替え玉の王女と天界の王子は密やかに恋をする




「フェルナン…今日は来てくれてどうもありがとう。
本当に楽しかった。」

「こちらこそ、どうもありがとうございました。」

「すぐに馬車を用意するから…」

「いえ、今日は歩いて帰ります。
今夜は月も明るいようですから…」



そんな会話を交わしながら歩いていた時…
私達は、ある老婆に出会った。
城にいるのがどうにも不似合いな老婆だ。



「ルーサー様……」

老婆は、立ち止まり、ルーサーに対して頭を下げる。
そしてその顔を上げた時…私を見て酷く驚いたような顔をした。



「ヒルダ……どうかしたのか?」

「え?い…いえ。何も……」

そう言うと、老婆はその場所からそそくさと立ち去った。



「……おかしな奴だな。」

「ルーサー様…今の方は?」

「城付きの魔法使いだ。
魔法使いの中でも、一番昔からいる者だ。

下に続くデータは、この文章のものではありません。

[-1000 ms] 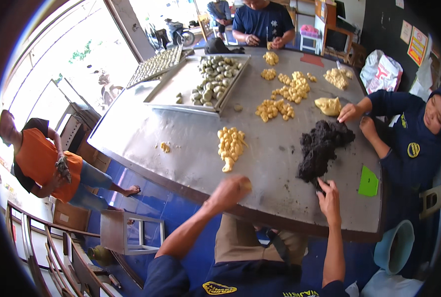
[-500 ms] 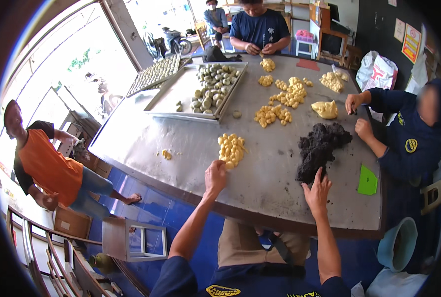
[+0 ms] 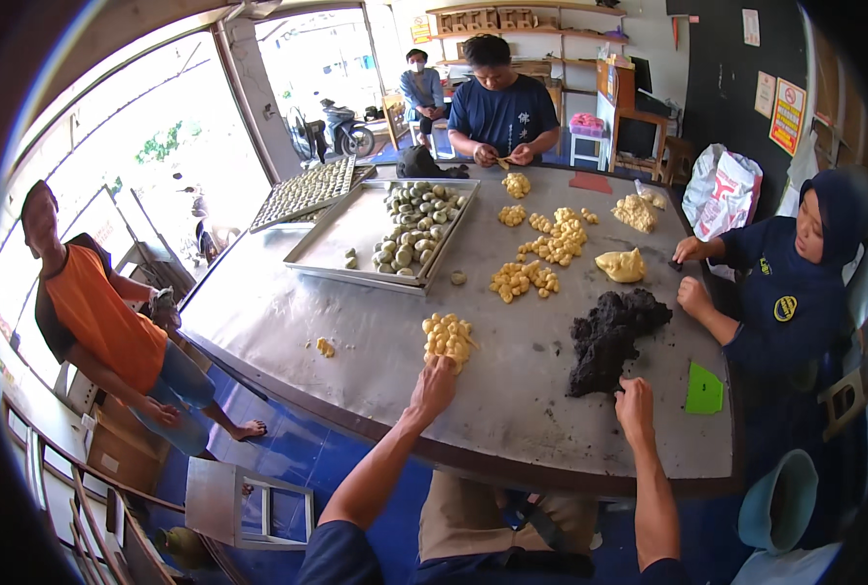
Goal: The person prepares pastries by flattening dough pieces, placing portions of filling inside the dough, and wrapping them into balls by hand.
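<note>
My left hand (image 3: pixel 433 390) reaches to the near edge of a pile of small yellow dough balls (image 3: pixel 447 338). Its fingers are drawn together against the pile, and what they hold, if anything, is hidden. At the near right edge of a crumbly black mass (image 3: pixel 605 336), my right hand (image 3: pixel 635 408) is closed with fingers curled in; its contents cannot be made out. A few yellow dough bits (image 3: pixel 325 347) lie left of the pile. Farther back are more dough balls (image 3: pixel 524 281) and a smooth yellow dough lump (image 3: pixel 620 265).
A metal tray (image 3: pixel 356 276) of greenish-grey balls stands on the metal table (image 3: pixel 375 390), beside another filled tray (image 3: pixel 302 195). A green card (image 3: pixel 704 389) lies at the right. Co-workers work at the far and right sides; a person in orange (image 3: pixel 112 312) stands left.
My right hand's fingers, spread on the black mass before, are now curled shut at its edge. My left hand has come up against the dough pile. The view has tilted upward.
</note>
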`<state>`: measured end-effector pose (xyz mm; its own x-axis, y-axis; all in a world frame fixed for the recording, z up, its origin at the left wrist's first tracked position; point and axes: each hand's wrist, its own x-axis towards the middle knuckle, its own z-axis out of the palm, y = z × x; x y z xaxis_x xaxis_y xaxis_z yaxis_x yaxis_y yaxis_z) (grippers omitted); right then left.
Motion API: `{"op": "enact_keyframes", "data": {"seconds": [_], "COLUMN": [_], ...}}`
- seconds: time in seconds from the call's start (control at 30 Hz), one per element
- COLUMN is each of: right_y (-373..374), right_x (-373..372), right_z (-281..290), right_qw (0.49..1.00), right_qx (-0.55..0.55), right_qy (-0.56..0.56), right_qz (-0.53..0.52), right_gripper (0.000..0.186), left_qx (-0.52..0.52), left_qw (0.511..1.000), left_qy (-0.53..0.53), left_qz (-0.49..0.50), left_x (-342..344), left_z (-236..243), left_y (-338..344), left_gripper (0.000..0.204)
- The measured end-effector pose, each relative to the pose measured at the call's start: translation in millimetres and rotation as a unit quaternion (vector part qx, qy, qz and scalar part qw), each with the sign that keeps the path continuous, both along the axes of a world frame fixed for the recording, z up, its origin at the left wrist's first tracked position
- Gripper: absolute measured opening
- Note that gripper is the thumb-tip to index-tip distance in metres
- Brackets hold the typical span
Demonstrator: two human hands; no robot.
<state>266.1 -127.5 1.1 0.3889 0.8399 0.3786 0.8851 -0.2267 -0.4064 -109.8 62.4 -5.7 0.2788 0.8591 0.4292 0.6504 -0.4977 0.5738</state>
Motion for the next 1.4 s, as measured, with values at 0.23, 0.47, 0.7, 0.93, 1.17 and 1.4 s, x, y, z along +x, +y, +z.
{"op": "enact_keyframes", "data": {"seconds": [0.23, 0.47, 0.7, 0.93, 1.17, 1.4], "right_y": [-30.5, -28.2, -32.6, -33.9, -53.1, -85.4], "right_x": [-42.7, -31.9, -34.9, -18.7, -0.3, -54.2], "right_z": [-14.8, -1.3, -22.0, 5.7, -16.6, 1.0], "right_qw": [0.994, 0.998, 0.997, 0.991, 0.997, 0.996], "right_qx": [0.008, -0.021, 0.01, -0.102, -0.033, -0.08], "right_qy": [-0.106, -0.059, -0.074, -0.073, -0.07, 0.038], "right_qz": [-0.02, -0.016, 0.007, 0.055, 0.027, -0.008], "right_gripper": [0.034, 0.042, 0.036, 0.031, 0.03, 0.064], "left_qx": [0.012, -0.036, 0.227, 0.148, 0.262, 0.118], "left_qw": [0.993, 0.977, 0.955, 0.975, 0.92, 0.948], "left_qy": [0.09, 0.09, 0.188, 0.15, 0.29, 0.292], "left_qz": [-0.068, -0.191, -0.031, -0.063, -0.029, -0.056], "left_x": [-19.3, 15.2, 84.6, 101.8, 103.8, 59.7], "left_z": [15.7, -5.7, 15.7, -8.2, -18.8, -13.3], "left_y": [-55.8, -69.3, -40.1, -15.7, -34.4, -89.9], "left_gripper": [0.033, 0.036, 0.039, 0.037, 0.023, 0.019]}}
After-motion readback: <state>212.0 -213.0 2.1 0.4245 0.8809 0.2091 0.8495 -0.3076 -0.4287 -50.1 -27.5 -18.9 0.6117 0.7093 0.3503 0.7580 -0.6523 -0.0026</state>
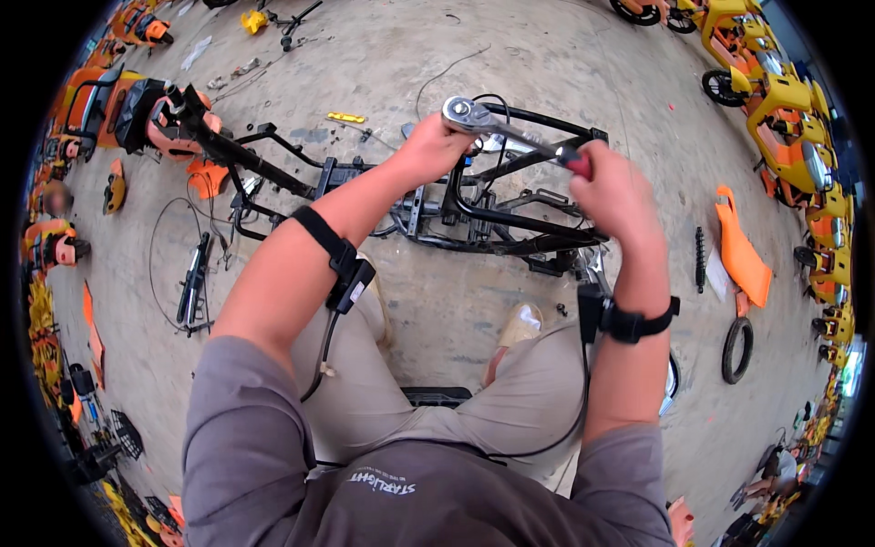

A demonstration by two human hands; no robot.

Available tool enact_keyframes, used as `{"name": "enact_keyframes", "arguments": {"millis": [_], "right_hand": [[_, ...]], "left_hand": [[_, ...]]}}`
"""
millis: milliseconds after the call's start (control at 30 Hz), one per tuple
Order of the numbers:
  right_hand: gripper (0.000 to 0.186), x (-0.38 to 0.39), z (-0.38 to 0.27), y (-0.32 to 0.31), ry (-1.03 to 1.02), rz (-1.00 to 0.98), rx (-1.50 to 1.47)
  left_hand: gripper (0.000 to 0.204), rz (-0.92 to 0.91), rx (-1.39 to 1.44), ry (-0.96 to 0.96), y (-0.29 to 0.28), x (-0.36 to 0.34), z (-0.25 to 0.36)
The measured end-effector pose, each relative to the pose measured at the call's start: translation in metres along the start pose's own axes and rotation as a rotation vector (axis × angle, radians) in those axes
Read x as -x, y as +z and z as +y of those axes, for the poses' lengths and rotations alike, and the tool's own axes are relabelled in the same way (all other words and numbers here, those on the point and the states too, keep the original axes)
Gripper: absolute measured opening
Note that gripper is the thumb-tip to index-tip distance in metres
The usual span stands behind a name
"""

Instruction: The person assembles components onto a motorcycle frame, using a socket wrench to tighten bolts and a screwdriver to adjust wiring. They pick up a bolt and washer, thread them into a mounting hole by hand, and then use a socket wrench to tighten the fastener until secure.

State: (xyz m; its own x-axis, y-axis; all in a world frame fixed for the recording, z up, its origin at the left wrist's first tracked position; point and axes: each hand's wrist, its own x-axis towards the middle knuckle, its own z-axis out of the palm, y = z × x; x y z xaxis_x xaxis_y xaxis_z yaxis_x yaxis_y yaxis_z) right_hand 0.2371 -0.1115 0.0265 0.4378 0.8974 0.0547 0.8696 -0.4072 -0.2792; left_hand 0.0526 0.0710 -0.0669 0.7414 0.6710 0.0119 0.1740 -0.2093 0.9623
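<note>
A: You have a silver steel ratchet wrench with a red handle (518, 135) raised above the far side of the black tubular metal frame (510, 220), its head to the left.

B: Expect it to feel stiff and dense, probably slick along the bare steel; the handle looks your surest hold.

A: Your right hand (614, 193) is wrapped around that handle, forearm rising from near right.

B: Your left hand (430, 151) curls beneath the head, forearm slanting from near left; what its fingers grip, I can't tell.
</note>
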Motion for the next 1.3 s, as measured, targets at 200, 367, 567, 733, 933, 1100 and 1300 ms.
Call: {"name": "enact_keyframes", "arguments": {"millis": [200,367,567,733,933,1100,1300], "right_hand": [[0.022,0.010,-0.009,-0.003,-0.024,-0.233,0.095],[0.030,0.071,-0.080,0.004,-0.090,-0.347,-0.081],[0.021,0.025,-0.012,-0.009,0.025,0.005,-0.116],[0.025,0.021,-0.005,-0.003,-0.024,-0.094,-0.042],[0.034,0.081,-0.074,0.015,-0.203,-0.209,-0.011],[0.024,0.035,-0.020,-0.008,-0.036,0.045,-0.099],[0.024,0.035,-0.017,0.012,-0.062,-0.156,0.138]], "left_hand": [[0.014,0.069,0.054,-0.008,0.006,-0.003,-0.011],[0.041,0.215,-0.031,-0.116,0.004,-0.007,-0.020],[0.024,0.130,0.085,-0.129,0.007,-0.003,-0.007],[0.018,0.093,0.057,-0.074,0.008,-0.011,-0.017],[0.049,0.130,-0.082,-0.079,0.002,-0.004,-0.019],[0.019,0.042,0.031,-0.104,-0.003,-0.005,-0.023],[0.023,0.084,-0.147,0.009,-0.001,-0.010,-0.026]]}}
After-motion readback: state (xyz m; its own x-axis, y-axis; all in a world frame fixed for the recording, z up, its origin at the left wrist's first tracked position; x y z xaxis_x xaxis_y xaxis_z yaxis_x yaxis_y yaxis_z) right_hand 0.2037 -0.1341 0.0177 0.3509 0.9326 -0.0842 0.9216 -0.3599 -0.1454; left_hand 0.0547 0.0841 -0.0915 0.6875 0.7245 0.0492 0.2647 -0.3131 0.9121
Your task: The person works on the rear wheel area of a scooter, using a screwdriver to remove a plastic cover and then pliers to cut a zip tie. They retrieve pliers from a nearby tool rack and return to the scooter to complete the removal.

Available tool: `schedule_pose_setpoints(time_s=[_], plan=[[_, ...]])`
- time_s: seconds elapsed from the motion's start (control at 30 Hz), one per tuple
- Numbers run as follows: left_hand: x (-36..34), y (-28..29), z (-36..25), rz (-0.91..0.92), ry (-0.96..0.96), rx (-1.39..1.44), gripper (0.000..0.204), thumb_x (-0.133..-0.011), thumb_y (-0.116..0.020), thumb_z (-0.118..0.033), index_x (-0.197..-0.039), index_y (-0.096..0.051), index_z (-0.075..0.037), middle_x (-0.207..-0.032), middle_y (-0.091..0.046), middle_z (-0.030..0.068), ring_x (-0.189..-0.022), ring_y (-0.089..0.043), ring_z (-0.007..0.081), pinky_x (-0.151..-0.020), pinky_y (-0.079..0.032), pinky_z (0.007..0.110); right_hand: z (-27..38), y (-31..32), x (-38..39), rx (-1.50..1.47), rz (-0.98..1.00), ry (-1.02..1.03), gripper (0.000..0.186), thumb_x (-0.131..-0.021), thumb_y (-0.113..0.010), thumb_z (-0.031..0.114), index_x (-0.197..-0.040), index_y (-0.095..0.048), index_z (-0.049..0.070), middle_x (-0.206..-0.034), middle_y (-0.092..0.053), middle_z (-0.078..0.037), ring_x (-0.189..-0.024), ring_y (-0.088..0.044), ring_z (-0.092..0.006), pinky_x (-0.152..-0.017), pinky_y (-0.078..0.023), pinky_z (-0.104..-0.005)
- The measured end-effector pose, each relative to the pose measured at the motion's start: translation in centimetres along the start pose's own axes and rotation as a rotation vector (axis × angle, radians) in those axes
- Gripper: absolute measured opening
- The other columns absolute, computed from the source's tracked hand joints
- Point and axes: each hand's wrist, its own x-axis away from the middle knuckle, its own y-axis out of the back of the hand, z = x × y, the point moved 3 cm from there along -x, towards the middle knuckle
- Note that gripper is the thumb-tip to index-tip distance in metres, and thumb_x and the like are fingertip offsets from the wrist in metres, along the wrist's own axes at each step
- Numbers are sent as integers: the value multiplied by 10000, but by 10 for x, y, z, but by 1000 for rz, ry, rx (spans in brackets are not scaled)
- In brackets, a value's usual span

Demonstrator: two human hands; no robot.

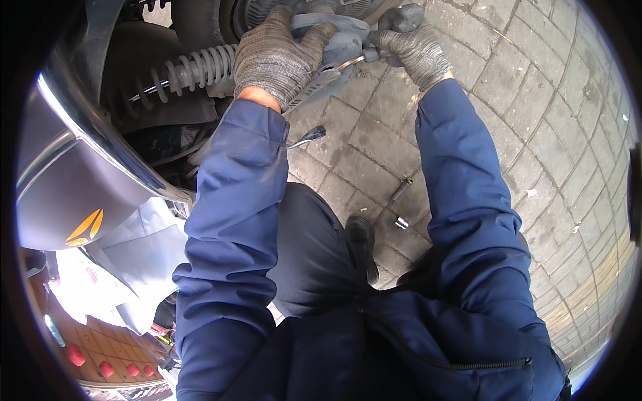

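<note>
My left hand [277,57], in a grey knitted glove, grips a blue-grey plastic cover [338,33] beside the wheel [251,17], its thumb lying over the cover. To its right, my gloved right hand [418,53] is closed around a tool whose thin metal shaft [349,63] points left at the cover's lower edge. Most of this tool's handle is hidden by the fingers, so its exact kind does not show. A coil spring shock absorber [194,72] runs left from behind my left hand. Below my left wrist, a shiny metal tool end [309,136] sticks out past the sleeve.
On the paving bricks [535,100] lie a chrome socket [401,222] and a short dark metal bar [402,189]. The vehicle's grey body panel [73,180] with chrome trim fills the left side. White sheets [134,247] hang below it. My shoe [362,244] is between my arms.
</note>
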Motion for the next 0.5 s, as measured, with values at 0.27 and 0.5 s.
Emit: schedule_pose_setpoints(time_s=[0.27,0.5], plan=[[0,-2,3,-18,2,-13,717,-761,-654,-539,-1159,-576,52,-1010,-645,268,-969,-637,379,-864,-496,403,0,-1,-5,33,45,-22,337,-692,-782,258,-859,-664,-10,-736,-652,-89,-604,-607,-139,-514,-501,-273],[-2,0,0,-3,9,-33,734,-747,-649,-566,-1147,-582,45,-997,-649,267,-967,-633,389,-866,-493,412,-7,-1,-12,-61,56,-17,189,-720,-752,207,-776,-591,124,-683,-578,17,-591,-555,-69,-508,-443,-226]])
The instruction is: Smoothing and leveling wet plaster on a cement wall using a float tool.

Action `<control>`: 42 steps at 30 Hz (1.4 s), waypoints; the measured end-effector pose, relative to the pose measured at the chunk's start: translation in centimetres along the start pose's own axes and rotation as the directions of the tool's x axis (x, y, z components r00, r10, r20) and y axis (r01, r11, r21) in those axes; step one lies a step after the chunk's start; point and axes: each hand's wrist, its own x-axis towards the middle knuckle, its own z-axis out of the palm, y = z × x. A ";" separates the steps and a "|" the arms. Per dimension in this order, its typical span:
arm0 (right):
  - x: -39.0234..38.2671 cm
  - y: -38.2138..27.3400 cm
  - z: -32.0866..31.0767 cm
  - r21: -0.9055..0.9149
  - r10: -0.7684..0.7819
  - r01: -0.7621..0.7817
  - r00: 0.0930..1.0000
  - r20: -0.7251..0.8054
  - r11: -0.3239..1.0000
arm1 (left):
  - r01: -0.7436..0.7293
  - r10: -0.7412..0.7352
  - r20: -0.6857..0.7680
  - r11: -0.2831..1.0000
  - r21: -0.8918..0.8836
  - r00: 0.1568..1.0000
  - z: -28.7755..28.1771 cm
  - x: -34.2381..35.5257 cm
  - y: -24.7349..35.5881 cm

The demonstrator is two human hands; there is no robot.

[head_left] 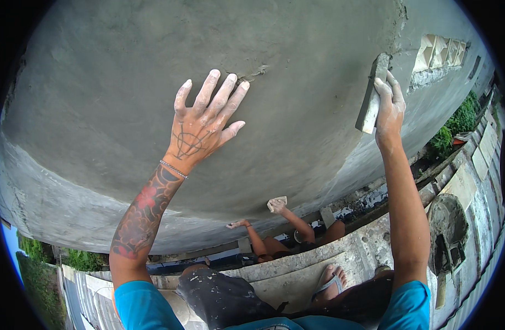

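Observation:
My left hand [205, 118] reaches up to a wall of smooth, damp-looking grey plaster [296, 126], its fingers spread and its fingertips white with dust. Just past the fingertips, a small rough mark [255, 73] breaks the surface. Farther right, the fingers of my right hand [391, 107] are wrapped round a long rectangular plastering block [372, 99], grey with a paler lower end. One long side of the block lies toward the plaster; whether it presses there I cannot tell.
Below, another person's hand [277, 205] holds a pale block by the wall; their other hand [239, 224] is near it. A mortar-smeared pan [449, 220] with a trowel [449, 254] lies at right. Vent blocks [439, 53] sit upper right. My sandalled foot [330, 283] rests on a ledge.

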 end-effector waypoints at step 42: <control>0.4 4.6 -44.0 -0.923 0.815 0.050 0.489 -0.311 -0.382 | 0.027 -0.032 -0.087 0.998 -0.052 0.996 -3.6 -5.6 -1.3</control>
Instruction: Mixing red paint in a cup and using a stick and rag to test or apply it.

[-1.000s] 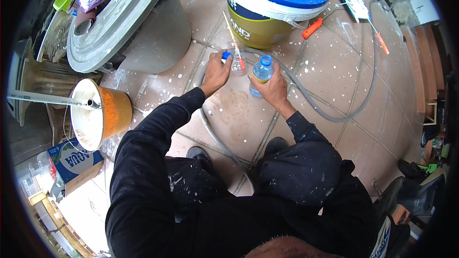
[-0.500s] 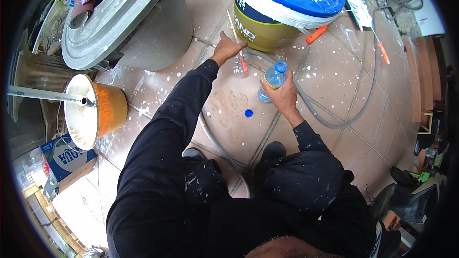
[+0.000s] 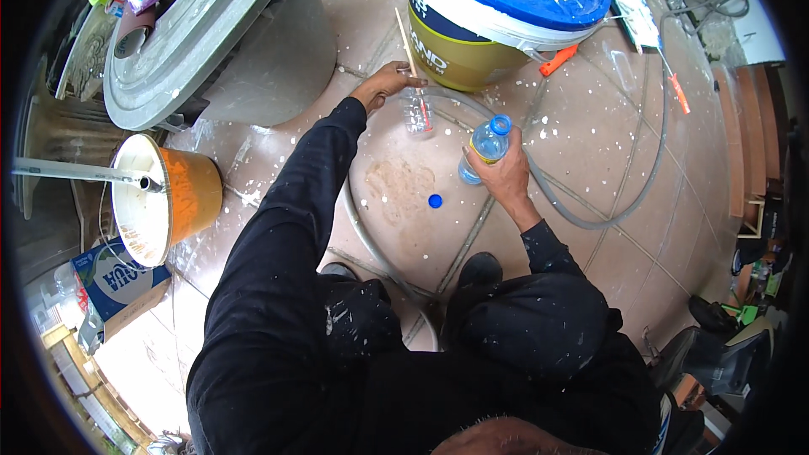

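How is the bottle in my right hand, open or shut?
Open: the bottle has a bare mouth, and a blue cap lies on the floor.

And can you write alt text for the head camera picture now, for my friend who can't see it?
Someone's right hand holds an open plastic bottle, while the left hand is at the top of a clear cup with a stick in it. A blue cap lies on the paint-spotted floor, and a blue-lidded tub stands beyond the cup.
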`<state>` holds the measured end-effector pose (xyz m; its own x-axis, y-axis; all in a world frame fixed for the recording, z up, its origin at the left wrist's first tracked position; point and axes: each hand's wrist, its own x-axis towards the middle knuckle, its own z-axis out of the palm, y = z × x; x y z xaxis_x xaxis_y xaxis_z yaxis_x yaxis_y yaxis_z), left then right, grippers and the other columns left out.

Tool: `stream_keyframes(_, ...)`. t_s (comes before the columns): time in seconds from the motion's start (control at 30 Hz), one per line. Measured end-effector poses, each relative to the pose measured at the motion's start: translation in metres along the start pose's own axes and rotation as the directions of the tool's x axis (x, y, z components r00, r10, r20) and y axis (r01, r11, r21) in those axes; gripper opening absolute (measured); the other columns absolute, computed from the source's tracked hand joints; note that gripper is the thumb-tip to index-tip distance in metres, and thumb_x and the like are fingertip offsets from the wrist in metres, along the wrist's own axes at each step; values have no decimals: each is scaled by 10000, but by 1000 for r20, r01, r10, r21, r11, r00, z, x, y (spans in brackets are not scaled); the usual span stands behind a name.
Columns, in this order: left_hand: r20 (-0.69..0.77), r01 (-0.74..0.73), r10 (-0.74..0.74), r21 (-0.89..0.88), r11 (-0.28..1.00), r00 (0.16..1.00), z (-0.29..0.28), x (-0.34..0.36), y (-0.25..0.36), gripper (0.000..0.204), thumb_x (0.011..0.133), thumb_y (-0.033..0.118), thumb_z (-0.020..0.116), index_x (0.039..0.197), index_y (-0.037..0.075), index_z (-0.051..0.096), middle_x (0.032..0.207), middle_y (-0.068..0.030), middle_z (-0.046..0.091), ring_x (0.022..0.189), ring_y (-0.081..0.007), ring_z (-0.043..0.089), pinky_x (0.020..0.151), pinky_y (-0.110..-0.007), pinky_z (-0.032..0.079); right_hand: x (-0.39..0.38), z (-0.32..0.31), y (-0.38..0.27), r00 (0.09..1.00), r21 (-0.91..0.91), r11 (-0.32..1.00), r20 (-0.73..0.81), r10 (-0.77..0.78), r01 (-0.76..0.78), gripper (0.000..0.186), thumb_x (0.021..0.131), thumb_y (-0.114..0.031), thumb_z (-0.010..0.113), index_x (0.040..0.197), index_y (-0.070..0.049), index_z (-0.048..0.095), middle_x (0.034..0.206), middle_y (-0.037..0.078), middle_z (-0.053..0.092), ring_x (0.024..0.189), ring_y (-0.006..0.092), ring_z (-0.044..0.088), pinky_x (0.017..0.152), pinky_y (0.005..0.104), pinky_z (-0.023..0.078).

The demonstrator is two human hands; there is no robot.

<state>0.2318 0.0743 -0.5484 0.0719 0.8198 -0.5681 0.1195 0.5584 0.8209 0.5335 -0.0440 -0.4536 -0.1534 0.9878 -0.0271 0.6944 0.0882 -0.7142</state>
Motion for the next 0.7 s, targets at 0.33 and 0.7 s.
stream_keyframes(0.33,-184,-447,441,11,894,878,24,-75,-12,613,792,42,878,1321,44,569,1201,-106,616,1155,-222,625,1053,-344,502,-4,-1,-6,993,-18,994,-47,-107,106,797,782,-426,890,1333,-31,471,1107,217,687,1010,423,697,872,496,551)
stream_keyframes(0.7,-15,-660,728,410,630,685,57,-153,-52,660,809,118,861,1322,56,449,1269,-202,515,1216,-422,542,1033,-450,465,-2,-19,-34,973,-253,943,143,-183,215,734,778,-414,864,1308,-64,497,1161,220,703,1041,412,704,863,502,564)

」

「そうですか……」

魔法使いは、普通の人間より寿命が長い。
ヒルダという魔法使いは、きっと相当な年齢なのだろう。
私を見て驚いていたようだが、どういうことだろう…?



(もしや、あの魔法使いは、私のことを知っているのか…!?)



不意に頭に浮かんだその想いに、鼓動が速くなった。